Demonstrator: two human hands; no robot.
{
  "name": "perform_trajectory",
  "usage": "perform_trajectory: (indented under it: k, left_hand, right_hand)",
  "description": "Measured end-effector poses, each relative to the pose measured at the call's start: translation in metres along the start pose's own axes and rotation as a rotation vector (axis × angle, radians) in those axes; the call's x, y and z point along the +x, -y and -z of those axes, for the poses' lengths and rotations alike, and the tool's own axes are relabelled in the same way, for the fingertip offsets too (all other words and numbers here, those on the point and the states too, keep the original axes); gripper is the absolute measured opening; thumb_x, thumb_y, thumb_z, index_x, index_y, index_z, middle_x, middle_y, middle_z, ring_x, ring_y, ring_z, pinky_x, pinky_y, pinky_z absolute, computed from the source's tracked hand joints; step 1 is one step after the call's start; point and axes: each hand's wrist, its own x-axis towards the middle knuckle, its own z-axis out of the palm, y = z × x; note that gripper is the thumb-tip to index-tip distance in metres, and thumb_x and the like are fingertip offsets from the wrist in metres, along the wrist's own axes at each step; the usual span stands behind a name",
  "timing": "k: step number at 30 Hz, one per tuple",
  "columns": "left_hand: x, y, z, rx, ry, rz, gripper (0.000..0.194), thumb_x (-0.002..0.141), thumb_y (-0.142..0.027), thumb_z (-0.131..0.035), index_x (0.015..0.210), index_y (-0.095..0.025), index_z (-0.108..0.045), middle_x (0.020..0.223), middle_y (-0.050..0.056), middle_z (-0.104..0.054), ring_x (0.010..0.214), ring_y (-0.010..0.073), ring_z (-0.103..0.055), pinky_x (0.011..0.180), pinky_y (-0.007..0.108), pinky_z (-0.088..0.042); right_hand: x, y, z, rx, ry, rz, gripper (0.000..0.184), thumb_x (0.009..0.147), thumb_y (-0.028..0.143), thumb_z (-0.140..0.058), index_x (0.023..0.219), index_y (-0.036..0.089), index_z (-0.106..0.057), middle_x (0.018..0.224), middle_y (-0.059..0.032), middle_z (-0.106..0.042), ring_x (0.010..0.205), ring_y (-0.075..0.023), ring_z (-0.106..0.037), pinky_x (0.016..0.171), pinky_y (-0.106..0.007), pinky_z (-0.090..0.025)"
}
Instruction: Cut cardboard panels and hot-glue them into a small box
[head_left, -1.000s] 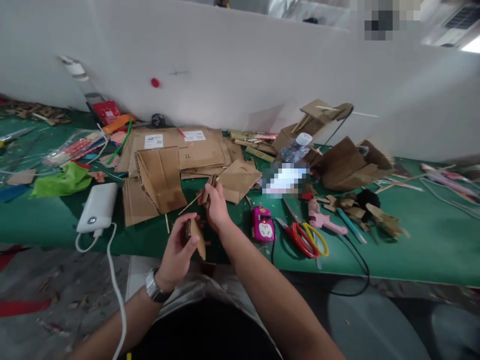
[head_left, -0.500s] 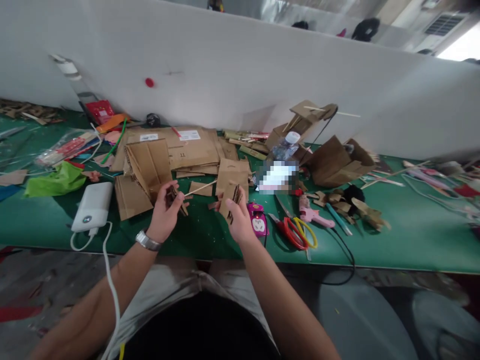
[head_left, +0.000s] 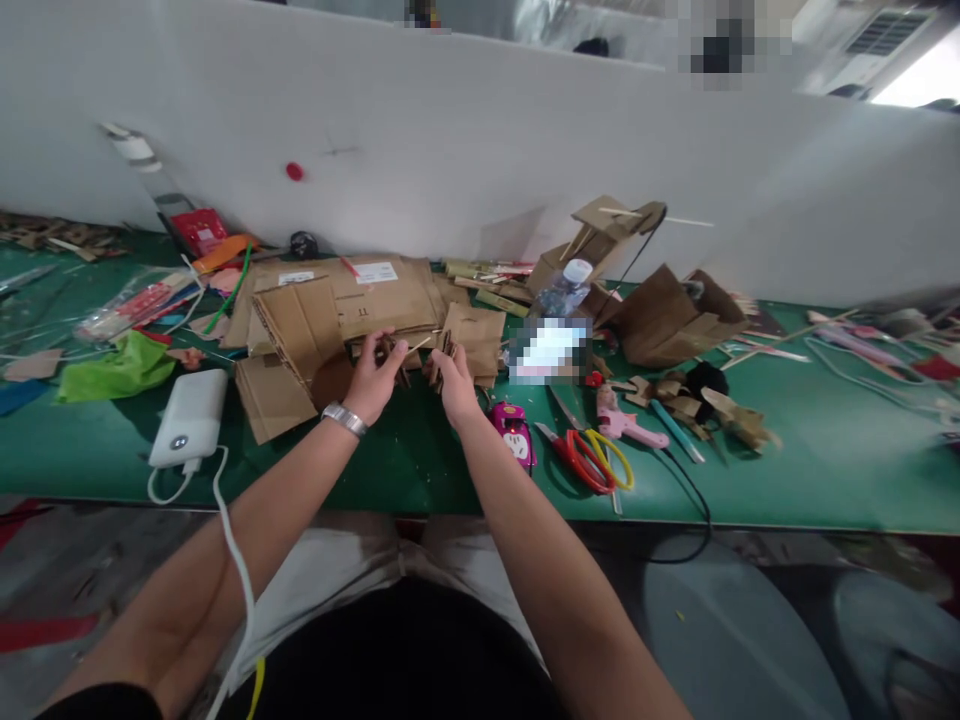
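Observation:
My left hand (head_left: pixel 375 375), with a metal watch on its wrist, is pinched on a small cardboard wheel piece (head_left: pixel 390 349) that carries a thin wooden stick (head_left: pixel 417 344). My right hand (head_left: pixel 454 382) is closed on a second small cardboard piece (head_left: pixel 444 352) at the stick's other end. Both hands are stretched out over the green table (head_left: pixel 825 470), just in front of a pile of flattened cardboard sheets (head_left: pixel 352 300).
A white power bank (head_left: pixel 191 418) with a cable lies at the left. A pink socket adapter (head_left: pixel 514 435), red and yellow scissors (head_left: pixel 592 462), a pink glue gun (head_left: pixel 626 423) and cardboard scraps (head_left: pixel 675 315) lie to the right. A water bottle (head_left: pixel 564 287) stands near the white wall.
Both hands moved away from my body toward the cardboard pile and came closer together. The stick now spans between the two small cardboard pieces.

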Motion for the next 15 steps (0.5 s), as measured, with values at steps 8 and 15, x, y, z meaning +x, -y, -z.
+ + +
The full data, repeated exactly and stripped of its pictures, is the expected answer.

WRITTEN RESPONSE:
Demonstrator: two human hands; no robot.
{
  "name": "perform_trajectory",
  "usage": "perform_trajectory: (indented under it: k, left_hand, right_hand)",
  "description": "Measured end-effector poses, each relative to the pose measured at the call's start: translation in metres along the start pose's own axes and rotation as a rotation vector (axis × angle, radians) in those axes; the call's x, y and z point along the +x, -y and -z of those axes, for the poses' lengths and rotations alike, and the tool's own axes are relabelled in the same way, for the fingertip offsets too (all other words and numbers here, those on the point and the states too, keep the original axes); gripper is the absolute measured opening; thumb_x, thumb_y, thumb_z, index_x, index_y, index_z, middle_x, middle_y, middle_z, ring_x, ring_y, ring_z, pinky_x, pinky_y, pinky_z absolute, computed from the source's tracked hand joints; step 1 is one step after the call's start; point and axes: each hand's wrist, its own x-axis towards the middle knuckle, its own z-axis out of the palm, y = z × x; note that gripper is the thumb-tip to index-tip distance in metres, and thumb_x and the like are fingertip offsets from the wrist in metres, along the wrist's own axes at each step; the usual span stands behind a name",
  "timing": "k: step number at 30 Hz, one per tuple",
  "columns": "left_hand: x, y, z, rx, ry, rz, gripper (0.000..0.194), thumb_x (-0.002..0.141), thumb_y (-0.142..0.027), thumb_z (-0.131..0.035), index_x (0.015..0.210), index_y (-0.095..0.025), index_z (-0.108..0.045), middle_x (0.020..0.223), middle_y (-0.050..0.056), middle_z (-0.104..0.054), ring_x (0.010..0.214), ring_y (-0.010..0.073), ring_z (-0.103..0.055), pinky_x (0.011..0.180), pinky_y (-0.007..0.108), pinky_z (-0.088..0.042); right_hand: x, y, z, rx, ry, rz, gripper (0.000..0.184), thumb_x (0.009..0.147), thumb_y (-0.028..0.143), thumb_z (-0.140..0.058), index_x (0.023..0.219), index_y (-0.036..0.089), index_z (-0.106..0.057), middle_x (0.018..0.224), middle_y (-0.059..0.032), middle_z (-0.106..0.042), ring_x (0.010..0.205), ring_y (-0.075..0.023), ring_z (-0.106..0.037), pinky_x (0.016..0.171), pinky_y (-0.106..0.007), pinky_z (-0.090..0.025)"
}
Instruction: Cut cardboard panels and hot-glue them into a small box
[head_left, -1.000s] 
[head_left, -0.500s] 
[head_left, +0.000s] 
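Observation:
My left hand (head_left: pixel 375 375), with a metal watch on its wrist, is pinched on a small cardboard wheel piece (head_left: pixel 390 349) that carries a thin wooden stick (head_left: pixel 417 344). My right hand (head_left: pixel 454 382) is closed on a second small cardboard piece (head_left: pixel 444 352) at the stick's other end. Both hands are stretched out over the green table (head_left: pixel 825 470), just in front of a pile of flattened cardboard sheets (head_left: pixel 352 300).
A white power bank (head_left: pixel 191 418) with a cable lies at the left. A pink socket adapter (head_left: pixel 514 435), red and yellow scissors (head_left: pixel 592 462), a pink glue gun (head_left: pixel 626 423) and cardboard scraps (head_left: pixel 675 315) lie to the right. A water bottle (head_left: pixel 564 287) stands near the white wall.
Both hands moved away from my body toward the cardboard pile and came closer together. The stick now spans between the two small cardboard pieces.
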
Motion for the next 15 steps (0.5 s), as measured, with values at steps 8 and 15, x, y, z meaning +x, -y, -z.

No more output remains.